Jedoch sind Behörden gemäß dem Öffentlichkeitsprinizip zur Auskunft verpflichtet. Jede Person hat das Recht auf Einsicht in amtliche Akten, sofern keine überwiegenden öffentlichen oder privaten Interessen gegenüberstehen. Da die Mehrzahl der Anwohner in Wolfisberg ohnehin gegen die Asylunterkunft ist, dürfte dies nicht der Fall sein. Hätten die Vertragspartner, also der Kanton und der Hotelbesitzer, nichts zu verbergen, stünde einer Akteneinsicht nichts im Wege. Wie es heißt, werde unser Gesuch noch geprüft. Brisantes Detail: Einige Besucher des Anlasses behaupteten, dass der Hotelbesitzer Aeschlimann vom Kanton mit 14 Franken pro Tag und Asylbewerber entschädigt werde. Wenn das stimmt, wäre das bei 120 Personen eine stolze Summe von rund 50‘000 Franken im Monat und 605‘000 Franken im Jahr. Ein verschuldeter Hotelbesitzer kann sich mit einem solchen Betrag problemlos sanieren. Interessanterweise berichteten auch viele Stimmen, dass der Hotelbesitzer im aargauischen Möriken-Wildegg verschuldet sei, wo ebenfalls 200 Einzelmänner einquartiert wurden. Wollen in finanzielle Not geratene Hotelbesitzer womöglich auf diese Weise ihr Konto sanieren? Um diese Behauptungen zu dementieren, müssten uns die kantonalen Migrationsämter in Bern und Aargau nun eben die von uns verlangte Akteneinsicht gewähren.
Zudem wollten wir vom Staatssekretariat für Migration wissen, wieso derart viele Einzelmänner in unser Land strömen. Laut den Zahlen des Staatssekretariates stellten im laufenden Jahr bisher 15‘238 Männer und nur 5213 Frauen Asyl in der Schweiz. Über die Gründe schreibt das Staatssekretariat:
«Männer verlassen vor allem Regionen, in denen militärische Konflikte toben. Weil die Gefahr, getötet oder zwangsrekrutiert zu werden, sehr hoch ist. Eine Flucht ist sehr riskant und erfordert viel Widerstandskraft: Neben Hunger, Krankheiten und Tod müssen Frauen auch sexuelle Übergriffe und weitere frauenspezifische Gefahren wie Zwangsprostitution oder ähnliches fürchten.
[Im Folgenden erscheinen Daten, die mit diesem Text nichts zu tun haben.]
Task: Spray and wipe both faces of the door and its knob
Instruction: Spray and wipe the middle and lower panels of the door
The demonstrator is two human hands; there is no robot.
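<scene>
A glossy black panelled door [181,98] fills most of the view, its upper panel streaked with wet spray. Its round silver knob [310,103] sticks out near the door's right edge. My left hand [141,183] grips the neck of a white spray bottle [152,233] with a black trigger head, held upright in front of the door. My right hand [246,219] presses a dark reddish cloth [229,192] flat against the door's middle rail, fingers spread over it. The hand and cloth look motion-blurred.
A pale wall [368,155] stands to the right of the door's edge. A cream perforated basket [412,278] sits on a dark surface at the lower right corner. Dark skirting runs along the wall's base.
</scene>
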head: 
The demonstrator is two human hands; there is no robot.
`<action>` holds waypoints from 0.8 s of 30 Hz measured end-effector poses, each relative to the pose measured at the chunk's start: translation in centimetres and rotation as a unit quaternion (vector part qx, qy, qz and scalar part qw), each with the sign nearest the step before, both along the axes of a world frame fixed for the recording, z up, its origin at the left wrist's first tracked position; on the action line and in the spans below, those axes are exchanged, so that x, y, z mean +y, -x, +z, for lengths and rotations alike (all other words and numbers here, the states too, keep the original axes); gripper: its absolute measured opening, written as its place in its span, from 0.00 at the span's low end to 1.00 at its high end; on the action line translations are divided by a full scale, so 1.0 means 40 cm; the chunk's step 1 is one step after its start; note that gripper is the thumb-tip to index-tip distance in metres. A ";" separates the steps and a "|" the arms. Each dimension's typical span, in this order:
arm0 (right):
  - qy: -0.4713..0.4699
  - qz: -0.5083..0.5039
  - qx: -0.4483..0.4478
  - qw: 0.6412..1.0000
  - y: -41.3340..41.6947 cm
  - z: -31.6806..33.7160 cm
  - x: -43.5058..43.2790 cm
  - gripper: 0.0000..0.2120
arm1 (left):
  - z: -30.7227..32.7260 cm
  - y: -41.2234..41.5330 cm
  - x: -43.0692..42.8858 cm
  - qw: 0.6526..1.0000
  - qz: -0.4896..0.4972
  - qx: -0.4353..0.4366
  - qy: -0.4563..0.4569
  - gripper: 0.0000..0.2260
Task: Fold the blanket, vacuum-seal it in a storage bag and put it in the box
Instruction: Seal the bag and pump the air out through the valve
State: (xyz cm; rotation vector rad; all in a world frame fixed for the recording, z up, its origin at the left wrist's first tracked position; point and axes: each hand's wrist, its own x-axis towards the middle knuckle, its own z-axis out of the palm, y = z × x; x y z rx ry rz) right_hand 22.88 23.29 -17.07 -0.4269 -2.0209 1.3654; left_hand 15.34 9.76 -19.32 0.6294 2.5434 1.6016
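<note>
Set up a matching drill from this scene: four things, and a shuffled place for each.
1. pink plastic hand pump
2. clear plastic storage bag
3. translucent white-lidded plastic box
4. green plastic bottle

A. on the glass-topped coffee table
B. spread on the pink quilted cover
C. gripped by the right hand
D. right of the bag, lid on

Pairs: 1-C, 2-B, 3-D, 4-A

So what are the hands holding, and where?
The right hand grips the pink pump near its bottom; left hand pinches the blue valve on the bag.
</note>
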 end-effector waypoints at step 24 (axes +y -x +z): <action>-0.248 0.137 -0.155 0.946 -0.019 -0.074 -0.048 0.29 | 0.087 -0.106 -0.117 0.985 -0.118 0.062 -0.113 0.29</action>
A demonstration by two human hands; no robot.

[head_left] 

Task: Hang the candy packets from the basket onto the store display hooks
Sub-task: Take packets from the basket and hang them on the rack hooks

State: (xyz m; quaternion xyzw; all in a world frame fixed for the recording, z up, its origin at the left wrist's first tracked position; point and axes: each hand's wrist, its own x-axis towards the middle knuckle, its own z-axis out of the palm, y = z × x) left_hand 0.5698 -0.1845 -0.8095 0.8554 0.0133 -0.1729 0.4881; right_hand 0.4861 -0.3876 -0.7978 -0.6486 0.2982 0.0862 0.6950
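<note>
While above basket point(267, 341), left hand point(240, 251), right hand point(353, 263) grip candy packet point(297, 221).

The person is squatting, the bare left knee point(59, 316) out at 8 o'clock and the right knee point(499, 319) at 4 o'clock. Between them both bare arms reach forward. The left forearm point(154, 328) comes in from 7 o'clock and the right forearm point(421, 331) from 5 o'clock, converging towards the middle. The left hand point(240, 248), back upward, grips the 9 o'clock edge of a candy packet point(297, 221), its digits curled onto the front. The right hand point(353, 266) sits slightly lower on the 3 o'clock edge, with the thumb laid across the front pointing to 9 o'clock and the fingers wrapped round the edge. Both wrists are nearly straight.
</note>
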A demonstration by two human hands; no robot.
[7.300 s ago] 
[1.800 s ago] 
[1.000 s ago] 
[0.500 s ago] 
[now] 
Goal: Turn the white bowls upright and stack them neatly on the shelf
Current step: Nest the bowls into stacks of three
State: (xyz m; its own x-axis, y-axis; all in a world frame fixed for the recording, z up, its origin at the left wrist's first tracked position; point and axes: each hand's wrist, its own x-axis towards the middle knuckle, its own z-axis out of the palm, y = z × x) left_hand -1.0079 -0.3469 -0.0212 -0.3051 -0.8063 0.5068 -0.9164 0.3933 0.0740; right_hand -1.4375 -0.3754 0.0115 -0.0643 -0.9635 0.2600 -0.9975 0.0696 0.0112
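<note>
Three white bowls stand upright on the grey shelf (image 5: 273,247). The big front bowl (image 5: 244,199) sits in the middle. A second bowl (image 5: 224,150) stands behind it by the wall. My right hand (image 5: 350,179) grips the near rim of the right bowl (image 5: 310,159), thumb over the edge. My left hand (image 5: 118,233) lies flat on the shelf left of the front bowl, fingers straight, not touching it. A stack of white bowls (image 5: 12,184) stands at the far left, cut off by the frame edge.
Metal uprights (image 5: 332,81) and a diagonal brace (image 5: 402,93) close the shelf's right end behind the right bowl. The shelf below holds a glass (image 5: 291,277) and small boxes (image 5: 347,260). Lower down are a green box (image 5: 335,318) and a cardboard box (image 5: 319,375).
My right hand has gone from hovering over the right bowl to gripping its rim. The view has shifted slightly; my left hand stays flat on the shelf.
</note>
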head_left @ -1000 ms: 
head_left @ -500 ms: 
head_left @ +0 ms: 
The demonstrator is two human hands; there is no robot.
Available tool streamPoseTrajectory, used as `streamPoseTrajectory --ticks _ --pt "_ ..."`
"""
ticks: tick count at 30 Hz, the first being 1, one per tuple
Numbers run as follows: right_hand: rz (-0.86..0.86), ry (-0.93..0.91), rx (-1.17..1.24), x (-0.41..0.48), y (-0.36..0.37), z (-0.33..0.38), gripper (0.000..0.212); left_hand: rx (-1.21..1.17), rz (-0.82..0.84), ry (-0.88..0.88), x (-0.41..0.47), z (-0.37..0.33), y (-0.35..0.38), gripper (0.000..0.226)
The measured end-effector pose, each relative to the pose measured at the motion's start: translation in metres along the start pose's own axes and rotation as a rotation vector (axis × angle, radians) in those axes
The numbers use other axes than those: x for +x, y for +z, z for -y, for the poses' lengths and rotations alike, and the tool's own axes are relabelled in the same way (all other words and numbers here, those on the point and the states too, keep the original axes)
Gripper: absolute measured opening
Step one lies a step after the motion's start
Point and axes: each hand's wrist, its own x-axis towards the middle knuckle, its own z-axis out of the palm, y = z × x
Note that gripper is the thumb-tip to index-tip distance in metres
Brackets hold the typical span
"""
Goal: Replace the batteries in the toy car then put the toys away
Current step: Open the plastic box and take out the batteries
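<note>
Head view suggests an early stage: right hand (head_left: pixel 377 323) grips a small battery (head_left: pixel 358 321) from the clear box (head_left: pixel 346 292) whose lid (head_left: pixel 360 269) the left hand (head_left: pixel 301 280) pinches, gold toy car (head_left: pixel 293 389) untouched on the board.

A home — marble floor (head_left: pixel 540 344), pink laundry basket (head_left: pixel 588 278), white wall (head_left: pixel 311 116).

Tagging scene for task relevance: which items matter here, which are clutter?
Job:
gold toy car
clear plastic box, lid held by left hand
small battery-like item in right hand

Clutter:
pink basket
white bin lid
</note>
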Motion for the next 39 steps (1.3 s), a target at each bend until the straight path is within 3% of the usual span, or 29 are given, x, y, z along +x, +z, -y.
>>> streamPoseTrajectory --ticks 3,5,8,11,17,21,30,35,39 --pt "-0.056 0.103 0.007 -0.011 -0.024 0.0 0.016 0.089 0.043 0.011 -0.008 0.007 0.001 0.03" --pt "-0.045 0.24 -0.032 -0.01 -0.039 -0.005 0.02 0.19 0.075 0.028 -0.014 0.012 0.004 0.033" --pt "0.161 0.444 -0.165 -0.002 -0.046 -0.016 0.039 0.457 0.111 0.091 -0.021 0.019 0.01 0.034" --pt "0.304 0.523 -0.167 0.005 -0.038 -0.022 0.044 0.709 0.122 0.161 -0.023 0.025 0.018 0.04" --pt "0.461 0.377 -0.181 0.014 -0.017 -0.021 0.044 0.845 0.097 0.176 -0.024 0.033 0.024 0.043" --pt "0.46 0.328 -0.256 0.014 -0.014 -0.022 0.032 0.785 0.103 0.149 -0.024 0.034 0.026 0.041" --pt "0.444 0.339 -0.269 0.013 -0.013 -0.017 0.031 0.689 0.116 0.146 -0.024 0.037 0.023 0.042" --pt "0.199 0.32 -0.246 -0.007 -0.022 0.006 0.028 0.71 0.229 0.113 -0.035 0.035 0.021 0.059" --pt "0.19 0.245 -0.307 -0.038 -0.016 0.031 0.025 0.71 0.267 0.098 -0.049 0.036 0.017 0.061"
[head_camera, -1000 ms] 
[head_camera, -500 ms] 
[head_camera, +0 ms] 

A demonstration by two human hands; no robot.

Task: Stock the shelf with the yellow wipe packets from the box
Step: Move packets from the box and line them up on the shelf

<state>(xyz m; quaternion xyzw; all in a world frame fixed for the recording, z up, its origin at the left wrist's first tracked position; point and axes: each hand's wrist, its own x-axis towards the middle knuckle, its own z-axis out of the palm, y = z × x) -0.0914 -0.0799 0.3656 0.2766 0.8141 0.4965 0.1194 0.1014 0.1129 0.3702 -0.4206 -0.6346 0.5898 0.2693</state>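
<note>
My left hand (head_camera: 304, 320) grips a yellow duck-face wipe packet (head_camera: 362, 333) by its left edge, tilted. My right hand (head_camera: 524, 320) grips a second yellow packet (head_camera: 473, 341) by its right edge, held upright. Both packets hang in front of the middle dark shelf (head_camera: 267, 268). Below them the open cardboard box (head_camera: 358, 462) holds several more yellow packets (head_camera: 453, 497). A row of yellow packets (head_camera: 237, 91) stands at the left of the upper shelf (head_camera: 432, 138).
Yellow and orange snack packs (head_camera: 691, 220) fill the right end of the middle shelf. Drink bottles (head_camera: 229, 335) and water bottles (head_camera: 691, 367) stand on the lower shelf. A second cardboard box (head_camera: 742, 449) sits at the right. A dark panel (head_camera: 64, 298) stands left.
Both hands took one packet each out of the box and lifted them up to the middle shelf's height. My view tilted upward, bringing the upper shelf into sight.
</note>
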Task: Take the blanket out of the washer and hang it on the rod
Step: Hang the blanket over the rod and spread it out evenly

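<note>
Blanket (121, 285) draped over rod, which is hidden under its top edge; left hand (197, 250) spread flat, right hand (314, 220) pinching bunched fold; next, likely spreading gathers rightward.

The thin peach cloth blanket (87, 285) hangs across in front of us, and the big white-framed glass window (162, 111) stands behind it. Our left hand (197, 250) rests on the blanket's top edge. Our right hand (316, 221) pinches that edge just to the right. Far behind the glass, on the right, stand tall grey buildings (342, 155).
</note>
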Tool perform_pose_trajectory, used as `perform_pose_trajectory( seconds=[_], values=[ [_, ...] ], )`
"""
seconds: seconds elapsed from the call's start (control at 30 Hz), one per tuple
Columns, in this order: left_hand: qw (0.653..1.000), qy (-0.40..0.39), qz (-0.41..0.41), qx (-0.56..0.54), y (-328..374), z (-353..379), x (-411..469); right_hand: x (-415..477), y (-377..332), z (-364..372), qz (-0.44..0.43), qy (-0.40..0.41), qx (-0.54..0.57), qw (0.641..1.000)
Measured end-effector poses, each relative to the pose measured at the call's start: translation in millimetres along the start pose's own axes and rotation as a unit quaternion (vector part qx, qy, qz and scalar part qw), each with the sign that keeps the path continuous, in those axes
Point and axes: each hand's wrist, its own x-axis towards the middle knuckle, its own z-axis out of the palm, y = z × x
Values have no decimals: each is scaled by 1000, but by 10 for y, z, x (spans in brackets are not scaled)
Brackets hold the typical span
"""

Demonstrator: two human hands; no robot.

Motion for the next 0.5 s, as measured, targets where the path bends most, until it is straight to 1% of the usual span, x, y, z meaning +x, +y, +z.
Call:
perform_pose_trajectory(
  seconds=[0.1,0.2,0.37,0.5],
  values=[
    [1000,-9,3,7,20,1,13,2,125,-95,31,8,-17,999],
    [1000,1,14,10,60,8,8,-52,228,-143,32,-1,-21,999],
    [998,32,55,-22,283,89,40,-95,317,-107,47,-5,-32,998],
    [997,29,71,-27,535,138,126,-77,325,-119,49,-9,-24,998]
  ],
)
Besonders gefährlich ist die Lage für alleinstehende Frauen, die ihre Partner verloren haben. Auch die Möglichkeit, Familiennachzug zu beantragen, kann dazu beitragen, dass Frauen zunächst in der Heimat bleiben.»
Statistiken über die Asylgründe gebe es keine, weil gemäß dem Bundesrat infolge der Vielfalt von Gründen solche Statistiken gar nicht möglich seien. Auch wenn die Schweiz bei der Flüchtlingshilfe seit Jahrhunderten eine humanitäre Tradition pflegt, ist das kleine Wolfisberg der denkbar schlechteste Ort für eine Asylunterkunft für junge Männer. Auf unseren Kanälen haben wir mit freundlicher Genehmigung des Filmproduzenten Remo Marti ein freies Zeitdokument veröffentlicht, dass den Betroffenen Anwohnern eine Stimme gibt.